Max Payne 3 pourrait s’intituler Max Payne tout court. A vrai dire, pas la peine d’avoir frayé avec l’ami Max du temps où ce jeu était une production des studios finlandais de Remedy pour se plonger avec délectation dans cette aventure musclée, clairement dopée à la testostérone. Tombé dans le giron Rockstar Games, les heureux géniteurs d’un GTA IV et d’un Read Dead Redemption, Max Payne revient estampillé d'un « 3 » qui n’a pour d’autre but que donner plus d’épaisseur au personnage principal, de rappeler que le lascar a une histoire. Insister sur le background du jeu et donner plus de consistance et de valeur à la dimension humaine de ce titre plus original dans le fond que dans la forme. Car si Max Payne 3 est un pur jeu d’action, TPS diront les adeptes du jargon vidéoludique, dans lequel on avance en dézinguant tout ce qui se présente devant nous, le nouveau rejeton des studios Rockstars est aussi et peut-être avant tout un jeu possédant une véritable dimension humaine. Peut-être est-ce parce que plus que tout, chez Rockstar Games on aime raconter des histoires.

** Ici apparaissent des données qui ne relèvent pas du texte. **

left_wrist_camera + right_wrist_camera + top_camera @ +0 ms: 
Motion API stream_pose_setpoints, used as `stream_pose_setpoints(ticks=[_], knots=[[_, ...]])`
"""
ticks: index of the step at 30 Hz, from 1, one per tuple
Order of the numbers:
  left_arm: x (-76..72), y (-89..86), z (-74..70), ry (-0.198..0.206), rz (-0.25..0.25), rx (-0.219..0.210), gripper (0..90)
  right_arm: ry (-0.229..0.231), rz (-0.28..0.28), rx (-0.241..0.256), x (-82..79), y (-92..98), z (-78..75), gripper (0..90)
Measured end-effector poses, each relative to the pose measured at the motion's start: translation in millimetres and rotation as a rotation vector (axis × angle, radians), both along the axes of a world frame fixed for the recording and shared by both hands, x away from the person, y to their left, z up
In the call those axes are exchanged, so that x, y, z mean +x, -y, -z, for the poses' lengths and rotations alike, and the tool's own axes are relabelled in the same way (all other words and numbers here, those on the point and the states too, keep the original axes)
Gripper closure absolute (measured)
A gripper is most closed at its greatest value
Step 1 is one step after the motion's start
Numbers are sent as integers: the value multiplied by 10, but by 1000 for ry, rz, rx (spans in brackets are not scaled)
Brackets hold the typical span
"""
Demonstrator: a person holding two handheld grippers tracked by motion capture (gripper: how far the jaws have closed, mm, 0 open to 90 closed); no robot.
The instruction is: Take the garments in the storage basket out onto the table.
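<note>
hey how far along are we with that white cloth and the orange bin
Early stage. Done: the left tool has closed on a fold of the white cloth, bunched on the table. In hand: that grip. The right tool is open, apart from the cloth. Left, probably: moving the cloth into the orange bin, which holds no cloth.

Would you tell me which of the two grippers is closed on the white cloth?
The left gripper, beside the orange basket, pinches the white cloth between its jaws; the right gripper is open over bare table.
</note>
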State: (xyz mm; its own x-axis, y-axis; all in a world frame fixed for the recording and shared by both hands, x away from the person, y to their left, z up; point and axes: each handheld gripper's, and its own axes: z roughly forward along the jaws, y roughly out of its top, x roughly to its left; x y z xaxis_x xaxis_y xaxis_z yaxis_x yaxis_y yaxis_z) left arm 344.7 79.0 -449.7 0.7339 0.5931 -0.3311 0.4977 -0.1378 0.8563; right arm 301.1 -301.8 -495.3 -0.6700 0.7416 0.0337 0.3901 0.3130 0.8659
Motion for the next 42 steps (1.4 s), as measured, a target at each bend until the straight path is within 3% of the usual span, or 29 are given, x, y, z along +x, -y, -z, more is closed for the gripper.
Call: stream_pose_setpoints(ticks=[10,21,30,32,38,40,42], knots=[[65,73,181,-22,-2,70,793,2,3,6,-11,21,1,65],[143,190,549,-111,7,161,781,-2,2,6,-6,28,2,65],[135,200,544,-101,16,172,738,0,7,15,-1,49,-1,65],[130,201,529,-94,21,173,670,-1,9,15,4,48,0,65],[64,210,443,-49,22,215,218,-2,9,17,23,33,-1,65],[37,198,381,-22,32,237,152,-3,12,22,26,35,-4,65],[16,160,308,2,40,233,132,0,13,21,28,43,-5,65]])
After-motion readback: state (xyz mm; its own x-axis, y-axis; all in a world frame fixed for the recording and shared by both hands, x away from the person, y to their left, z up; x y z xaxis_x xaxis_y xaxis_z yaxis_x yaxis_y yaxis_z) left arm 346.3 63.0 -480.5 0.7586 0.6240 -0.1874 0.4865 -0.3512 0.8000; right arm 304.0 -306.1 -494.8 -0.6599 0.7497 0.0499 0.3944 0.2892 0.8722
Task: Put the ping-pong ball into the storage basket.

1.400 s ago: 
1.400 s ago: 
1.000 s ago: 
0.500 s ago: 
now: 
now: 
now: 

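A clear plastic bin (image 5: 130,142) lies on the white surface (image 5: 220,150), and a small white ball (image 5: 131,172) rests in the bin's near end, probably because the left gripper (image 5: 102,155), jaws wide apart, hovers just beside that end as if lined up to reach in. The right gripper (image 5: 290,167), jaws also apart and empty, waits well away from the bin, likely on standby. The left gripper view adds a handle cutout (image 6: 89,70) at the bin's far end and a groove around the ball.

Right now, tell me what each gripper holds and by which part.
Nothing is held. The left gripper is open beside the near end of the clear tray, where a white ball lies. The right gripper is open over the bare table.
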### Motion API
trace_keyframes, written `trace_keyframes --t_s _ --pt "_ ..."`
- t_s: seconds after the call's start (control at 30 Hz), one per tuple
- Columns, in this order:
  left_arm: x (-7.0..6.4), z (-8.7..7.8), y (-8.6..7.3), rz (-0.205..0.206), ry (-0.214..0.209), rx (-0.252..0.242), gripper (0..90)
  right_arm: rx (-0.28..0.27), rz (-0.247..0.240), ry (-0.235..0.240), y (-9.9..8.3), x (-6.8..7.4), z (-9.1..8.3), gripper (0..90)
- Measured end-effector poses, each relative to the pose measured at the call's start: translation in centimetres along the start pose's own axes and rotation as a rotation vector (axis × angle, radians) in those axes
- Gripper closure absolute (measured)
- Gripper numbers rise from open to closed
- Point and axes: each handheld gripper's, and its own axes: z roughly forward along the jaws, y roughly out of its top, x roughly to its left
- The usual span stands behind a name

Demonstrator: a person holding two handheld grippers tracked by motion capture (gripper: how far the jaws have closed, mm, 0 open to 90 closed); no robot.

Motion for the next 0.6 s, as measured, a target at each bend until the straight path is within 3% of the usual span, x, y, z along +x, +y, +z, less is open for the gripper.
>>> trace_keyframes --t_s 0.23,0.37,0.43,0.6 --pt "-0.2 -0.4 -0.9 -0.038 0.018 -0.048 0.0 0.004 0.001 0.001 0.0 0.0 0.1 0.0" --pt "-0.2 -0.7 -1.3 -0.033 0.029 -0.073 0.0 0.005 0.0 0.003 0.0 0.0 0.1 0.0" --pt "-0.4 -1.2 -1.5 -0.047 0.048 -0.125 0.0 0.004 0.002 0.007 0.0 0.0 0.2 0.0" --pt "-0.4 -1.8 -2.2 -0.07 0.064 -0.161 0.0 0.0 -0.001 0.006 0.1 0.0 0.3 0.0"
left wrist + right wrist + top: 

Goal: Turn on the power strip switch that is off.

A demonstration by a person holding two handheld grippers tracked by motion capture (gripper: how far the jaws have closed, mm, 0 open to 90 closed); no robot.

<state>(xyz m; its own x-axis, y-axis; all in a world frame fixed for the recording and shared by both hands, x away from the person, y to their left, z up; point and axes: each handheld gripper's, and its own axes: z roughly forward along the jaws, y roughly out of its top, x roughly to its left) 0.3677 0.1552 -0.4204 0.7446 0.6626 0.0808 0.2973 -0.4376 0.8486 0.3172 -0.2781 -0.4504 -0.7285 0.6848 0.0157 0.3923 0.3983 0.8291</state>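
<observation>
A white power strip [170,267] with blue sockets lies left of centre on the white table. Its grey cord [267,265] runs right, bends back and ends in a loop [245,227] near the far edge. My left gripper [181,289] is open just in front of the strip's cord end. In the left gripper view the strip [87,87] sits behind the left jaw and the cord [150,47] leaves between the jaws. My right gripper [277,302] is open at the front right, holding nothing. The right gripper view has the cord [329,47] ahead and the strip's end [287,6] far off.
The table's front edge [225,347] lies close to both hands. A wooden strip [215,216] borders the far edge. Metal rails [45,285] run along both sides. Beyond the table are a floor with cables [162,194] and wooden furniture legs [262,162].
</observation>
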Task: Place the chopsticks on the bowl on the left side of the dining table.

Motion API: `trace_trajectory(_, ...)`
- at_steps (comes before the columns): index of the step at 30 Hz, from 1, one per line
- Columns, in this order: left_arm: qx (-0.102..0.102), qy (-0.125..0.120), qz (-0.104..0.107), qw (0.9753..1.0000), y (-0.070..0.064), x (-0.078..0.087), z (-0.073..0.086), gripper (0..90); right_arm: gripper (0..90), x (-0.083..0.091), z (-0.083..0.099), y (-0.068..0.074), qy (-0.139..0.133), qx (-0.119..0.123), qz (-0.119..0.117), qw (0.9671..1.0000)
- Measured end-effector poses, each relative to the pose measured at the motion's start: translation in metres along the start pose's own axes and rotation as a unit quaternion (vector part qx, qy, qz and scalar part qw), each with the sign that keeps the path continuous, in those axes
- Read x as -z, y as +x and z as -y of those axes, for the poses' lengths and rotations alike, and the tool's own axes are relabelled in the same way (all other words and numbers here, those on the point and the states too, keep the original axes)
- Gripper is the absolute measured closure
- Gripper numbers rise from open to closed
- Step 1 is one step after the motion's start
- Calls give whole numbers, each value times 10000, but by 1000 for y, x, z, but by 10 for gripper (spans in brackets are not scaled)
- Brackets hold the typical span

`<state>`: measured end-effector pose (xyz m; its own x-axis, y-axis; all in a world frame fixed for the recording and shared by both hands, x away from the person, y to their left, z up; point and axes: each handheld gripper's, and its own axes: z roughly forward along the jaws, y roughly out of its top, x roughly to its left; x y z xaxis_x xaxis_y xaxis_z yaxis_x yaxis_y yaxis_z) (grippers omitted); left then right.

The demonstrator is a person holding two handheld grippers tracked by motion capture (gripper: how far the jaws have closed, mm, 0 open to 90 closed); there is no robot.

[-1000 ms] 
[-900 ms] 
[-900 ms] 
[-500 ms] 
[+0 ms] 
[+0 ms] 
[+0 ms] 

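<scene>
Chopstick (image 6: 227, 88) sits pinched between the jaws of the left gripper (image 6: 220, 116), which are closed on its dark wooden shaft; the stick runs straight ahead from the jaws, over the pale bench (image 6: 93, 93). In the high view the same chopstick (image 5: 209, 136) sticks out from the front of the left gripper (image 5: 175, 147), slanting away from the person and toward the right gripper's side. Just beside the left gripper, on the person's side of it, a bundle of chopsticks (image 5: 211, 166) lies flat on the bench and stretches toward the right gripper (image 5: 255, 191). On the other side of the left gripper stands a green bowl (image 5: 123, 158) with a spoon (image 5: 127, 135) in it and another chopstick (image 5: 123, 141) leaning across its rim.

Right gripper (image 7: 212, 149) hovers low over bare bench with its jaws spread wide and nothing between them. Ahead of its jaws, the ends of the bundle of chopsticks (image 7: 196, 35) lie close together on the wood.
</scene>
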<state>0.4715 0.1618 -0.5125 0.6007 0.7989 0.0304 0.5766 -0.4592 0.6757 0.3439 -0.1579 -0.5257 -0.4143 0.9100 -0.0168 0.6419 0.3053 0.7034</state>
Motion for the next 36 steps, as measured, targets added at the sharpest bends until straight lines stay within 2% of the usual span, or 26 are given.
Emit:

Max Payne 3 : l’humain au centre du jeu
Drôle de personnage que ce Max Payne. Ex-flic désabusé ayant perdu femme et enfant, fuyant New York après y être devenu persona no grata aux yeux de la pègre locale. Le scénario se déroule ainsi entre Sao Paulo au Brésil et ces flash back revenant sur les mésaventures new yorkaises d’un Max toujours imbibé d’alcool, toujours prompt à dégainer un de ses calibres. Max transpire le désespoir et la détresse. Les très nombreuses séquences par le biais desquelles se déroule cette histoire de kidnapping, de gangster et de trafic de drogue, montrent avant tout l’homme, brisé, alcoolique mais déterminé à rattraper ses erreurs, ses échecs. Un type attachant que ce Max Payne. Un véritable film entrecoupé de scènes d’action nerveuses où le joueur prend alors la main avec une réelle fébrilité tant certains passages demanderont (en mode vidée libre) sang froid et précision. L’empathie est là on se laisse envahir par la mélancolie ambiante et dévorante un peu à l’image de celle ressentie dans un Heavy Rain.
Un jeu vidéo pour trentenaires
Max Payne 3 est un mélange de genres. A mi-chemin entre une forme moderne et assumée de cinéma et un jeu d’action techniquement maîtrisé et quasi hollywoodien dans l’énergie déployée. On pense évidemment ici au cinéma de Tony Scott, Man on Fire en tête. Dans l’intrigue, mais aussi dans le choix des couleurs, dans les effets graphiques, gimmicks visuels dont les concepteurs abusent parfois comme Tony Scott, encore lui, dans son Déjà Vu ou son Domino. Un entre deux séduisant pour une œuvre résolument mâture alors qu’on déambule dans les favelas de Sao Paulo entre membres de gangs, dealers, prostituées et strip-teaseuses, qu’on enchaîne les exécutions ou qu’on assiste à des scènes de torture. Les dialogues souvent crus enchaînent les phrases définitives qui faisaient le charme des films d’action des années 80-90 avec Bruce Willis ou Arnold Schwarzenegger. Pour le coup, le 18+ affiché sur fond rouge sur la jaquette prend tout son sens. Max Payne, par le profil même de son héros, est un jeu assumé pour trentenaires ou quarantenaires. Un titre rare, violent et savoureux comme un bonne rasade de whisky.
TSR
Le jeu est testé sur PlayStation 3 mais existe dans des versions équivalentes sur Xbox 360 et PC.